Он явно чувствовал себя стесненно в машине, его массивное тело было зажато между Баррески и Анакорой. Однако Борщ, одним из первых севший в «Термит», выбрал это место специально, чтобы не сидеть за огнеметом.
— Думаю, ты согласишься со мной, друг, — продолжал он, с излишней фамильярностью хлопая Палинева по плечу. Удар был такой силы, что чуть не повалил невысокого худощавого разведчика на пол. — Как разведчик, ты должен полагаться лишь на свои способности, чтобы оставаться скрытым и незаметным. А когда ты сидишь в огромной шумной машине, от тебя немного пользы.

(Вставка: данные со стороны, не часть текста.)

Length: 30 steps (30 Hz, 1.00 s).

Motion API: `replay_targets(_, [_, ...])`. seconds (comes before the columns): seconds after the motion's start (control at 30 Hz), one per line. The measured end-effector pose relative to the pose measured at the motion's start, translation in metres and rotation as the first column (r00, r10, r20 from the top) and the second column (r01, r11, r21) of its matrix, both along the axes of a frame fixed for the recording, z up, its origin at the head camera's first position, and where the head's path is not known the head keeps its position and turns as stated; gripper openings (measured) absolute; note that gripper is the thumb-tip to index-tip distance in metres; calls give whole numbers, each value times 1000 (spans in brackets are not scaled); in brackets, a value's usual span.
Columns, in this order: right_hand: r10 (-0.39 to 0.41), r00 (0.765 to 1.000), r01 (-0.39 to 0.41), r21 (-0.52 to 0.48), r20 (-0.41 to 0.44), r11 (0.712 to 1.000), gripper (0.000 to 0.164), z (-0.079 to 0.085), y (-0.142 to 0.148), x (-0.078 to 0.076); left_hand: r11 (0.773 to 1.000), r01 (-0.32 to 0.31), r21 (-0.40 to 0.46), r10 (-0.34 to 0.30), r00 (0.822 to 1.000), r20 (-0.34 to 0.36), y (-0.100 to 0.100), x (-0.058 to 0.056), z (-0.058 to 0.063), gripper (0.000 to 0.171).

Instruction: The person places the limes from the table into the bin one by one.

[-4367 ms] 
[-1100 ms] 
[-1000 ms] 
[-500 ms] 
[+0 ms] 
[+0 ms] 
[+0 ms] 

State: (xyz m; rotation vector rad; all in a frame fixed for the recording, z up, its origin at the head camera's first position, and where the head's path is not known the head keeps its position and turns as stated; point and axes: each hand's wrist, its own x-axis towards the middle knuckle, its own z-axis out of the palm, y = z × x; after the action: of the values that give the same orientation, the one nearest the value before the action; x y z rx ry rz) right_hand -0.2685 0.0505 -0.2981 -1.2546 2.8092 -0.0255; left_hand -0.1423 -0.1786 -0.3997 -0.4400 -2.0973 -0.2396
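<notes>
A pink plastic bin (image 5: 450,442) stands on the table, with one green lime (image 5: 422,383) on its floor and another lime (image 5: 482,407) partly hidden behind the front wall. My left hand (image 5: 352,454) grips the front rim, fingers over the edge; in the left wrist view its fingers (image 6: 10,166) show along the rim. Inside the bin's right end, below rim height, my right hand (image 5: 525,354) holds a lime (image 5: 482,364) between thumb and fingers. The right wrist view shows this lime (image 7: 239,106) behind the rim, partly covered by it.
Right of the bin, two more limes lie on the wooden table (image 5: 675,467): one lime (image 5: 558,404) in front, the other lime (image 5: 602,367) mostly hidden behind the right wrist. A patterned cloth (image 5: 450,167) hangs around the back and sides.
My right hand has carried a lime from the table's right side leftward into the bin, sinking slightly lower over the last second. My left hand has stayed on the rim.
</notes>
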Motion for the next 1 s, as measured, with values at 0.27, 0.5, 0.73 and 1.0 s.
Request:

- Ты шутишь? — сказал Баррески. — Без машин наши предки не выиграли бы Великую Войну. Именно машины, подобные этой, изменили ход войны, и позволили им изгнать грязных орков с нашего мира.
— От машин было бы мало пользы, — возразил Борщ, — если бы ими не управляли сильные, смелые люди. Не в машинах наши предки нашли волю победить захватчиков, солдат Баррески, но в своих сердцах.
АНАКОРА ПОЧТИ не участвовала в этой беседе. Она представилась другим, точно, но кратко отвечала на их вопросы о ее службе, но это было все. Она знала, что они были выбраны на это задание потому, что каждый из них был опытным специалистом в своем деле. Она не имела права быть среди них.
Лишь немногие валхалльские женщины служили в Имперской Гвардии. Когда так много мужчин уходило на войну, и так мало возвращалось, женщины исполняли свой жизненно важный и почетный долг — поддерживать численность населения их мира, рожать и воспитывать новые поколения Ледяных воинов. Это была жизнь, которой ожидала для себя Анакора, и эту жизнь разбили на куски несколько холодных слов равнодушного медика.